Chamber advocates for a Cape Cod Planning and Economic Development Commission in county government to “preserve the character of Cape Cod.” Chamber executive Norman H. Cook becomes first executive director of CCPEDC (forerunner of today’s Cape Cod Commission.)
Michael Frucci becomes executive secretary.
Cape Cod experiences unprecedented growth of residential and commercial properties.
CCPEDC becomes the Cape Cod Commission with regulatory power over land use.
Route 25 Visitor Center, located 3 miles from the Bourne Bridge, opens. Former Sagamore Bridge info booth donated to Bourne Historical Society. It’s now on the grounds of Aptucxet Trading Post.
Frucci retires, Wendy Northcross named interim executive director.
Northcross appointed to Community Working Group, which releases consensus land use planning for Mass. Military Reservation (now Joint Base Cape Cod.)
Chamber merges with county’s Cape Cod Economic Development Council. John D. O’Brien becomes CEO and offices move to 307 Main Street, Hyannis (in a portion of the former Cape Cod Bank & Trust building.)

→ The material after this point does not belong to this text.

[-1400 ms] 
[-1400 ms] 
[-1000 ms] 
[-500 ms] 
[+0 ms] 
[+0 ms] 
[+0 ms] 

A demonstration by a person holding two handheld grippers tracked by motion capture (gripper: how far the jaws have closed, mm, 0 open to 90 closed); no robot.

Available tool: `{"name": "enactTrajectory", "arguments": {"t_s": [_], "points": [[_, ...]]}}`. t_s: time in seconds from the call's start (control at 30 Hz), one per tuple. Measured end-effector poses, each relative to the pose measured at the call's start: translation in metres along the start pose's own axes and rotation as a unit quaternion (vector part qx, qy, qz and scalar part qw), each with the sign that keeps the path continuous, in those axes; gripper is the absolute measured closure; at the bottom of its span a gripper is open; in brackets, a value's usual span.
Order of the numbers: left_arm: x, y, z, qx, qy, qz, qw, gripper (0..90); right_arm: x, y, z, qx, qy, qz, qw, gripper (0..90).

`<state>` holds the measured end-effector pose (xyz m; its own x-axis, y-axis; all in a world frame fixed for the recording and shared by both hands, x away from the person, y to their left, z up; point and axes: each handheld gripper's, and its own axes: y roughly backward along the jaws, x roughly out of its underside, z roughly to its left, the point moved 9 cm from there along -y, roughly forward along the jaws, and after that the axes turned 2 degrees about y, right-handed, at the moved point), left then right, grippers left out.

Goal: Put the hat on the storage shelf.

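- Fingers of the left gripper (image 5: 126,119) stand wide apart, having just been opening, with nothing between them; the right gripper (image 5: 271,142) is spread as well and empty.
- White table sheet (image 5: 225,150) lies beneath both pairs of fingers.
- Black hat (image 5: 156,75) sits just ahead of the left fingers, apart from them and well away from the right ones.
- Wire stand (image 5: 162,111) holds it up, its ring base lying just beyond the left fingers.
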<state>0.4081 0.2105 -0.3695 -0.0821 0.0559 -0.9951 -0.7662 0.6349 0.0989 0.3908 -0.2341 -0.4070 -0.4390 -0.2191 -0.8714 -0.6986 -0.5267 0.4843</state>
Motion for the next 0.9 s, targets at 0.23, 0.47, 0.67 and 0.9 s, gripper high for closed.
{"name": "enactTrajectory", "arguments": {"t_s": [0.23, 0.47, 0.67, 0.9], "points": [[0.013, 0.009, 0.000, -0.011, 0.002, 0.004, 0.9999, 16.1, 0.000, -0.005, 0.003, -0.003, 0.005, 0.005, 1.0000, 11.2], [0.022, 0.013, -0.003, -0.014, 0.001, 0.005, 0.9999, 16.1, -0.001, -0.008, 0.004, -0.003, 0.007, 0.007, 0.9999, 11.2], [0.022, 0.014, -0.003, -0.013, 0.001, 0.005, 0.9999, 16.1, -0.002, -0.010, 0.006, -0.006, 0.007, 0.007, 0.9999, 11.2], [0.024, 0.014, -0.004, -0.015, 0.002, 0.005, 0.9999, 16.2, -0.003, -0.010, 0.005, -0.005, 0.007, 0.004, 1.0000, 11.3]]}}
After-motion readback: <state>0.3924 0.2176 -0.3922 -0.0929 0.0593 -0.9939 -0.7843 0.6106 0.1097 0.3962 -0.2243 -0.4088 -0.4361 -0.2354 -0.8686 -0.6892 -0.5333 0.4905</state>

Chamber CEO O’Brien retires and Northcross tapped to succeed him.
Chamber returns to its renovated and expanded building near Exit 6 and constructs a new visitor center at same site.
Chamber pushes workforce skills, creative economy effort, renewable energy, wastewater and transportation in addition to tourism promotion in its annual action plan.
Chamber advocates for new canal area bridges and road/pedestrian access after maintenance work causes unprecedented backups and delays.
Annual Quahog Day launched on the first day of summer, to promote the number of beach days ahead.
On Feb. 26, Patti Page Way is named after the artist who made famous the song “Olde Cape Cod”.
In March, the board of directors voted to create the Wastewater Task Force, over concerns about pending lawsuits potentially forcing an overpriced and “under-scienced” solution on Cape Cod.
Back to Business Bash features a pirate theme for the chamber’s networking presence.
In November, groundbreaking for major renovation at Patti Page Way offices.
New Sandy Neck Conference Room opens. Chamber crew travels to Beacon Hill for State House Day to promote tourism.
The Blue Economy Project is launched alongside a Creative Economy Initiative including public art installations.
Annual public policy briefings with elected officials.
Chamber wastewater task force and Cape legislators craft and pass law for Cape Cod & Islands Water Protection Trust Fund to build wastewater systems. and alleviate tax burden on residents.
First grants totaling $71 million dollars flow to Cape towns from the Water Protection Trust Fund, saving property tax payers the same.
In a virtual ceremony, Gov. Baker, Mass DOT and the U.S. Army Corps of Engineers agree to build/maintain new canal bridges and adjacent ways for bikes/pedestrians/vehicular roads. Federal infrastructure funds are the last piece of the puzzle.
Chamber helps form and facilitate a regional COVID-19 Response Task Force – navigating 15 months of the public health crisis causing business closures and restrictions. Task Force touted as a model of collaboration.
The Blue Economy Project constructs Expedition Blue – 10 waypoints in towns across the Cape and Islands showcasing the Cape’s special connection to the water, from both social and economic perspectives.
In June, the federal INVEST in America Act includes language that allows new bridges to be considered for funding passes in the U.S. House.
Chamber Executive Director Wendy Northcross named Mercy Otis Warren Cape Cod Woman of the Year
Northcross retires after 24 years at the chamber and Paul Niedzwiecki, former executive of the Cape Cod Commission, is selected as next CEO as of July 1.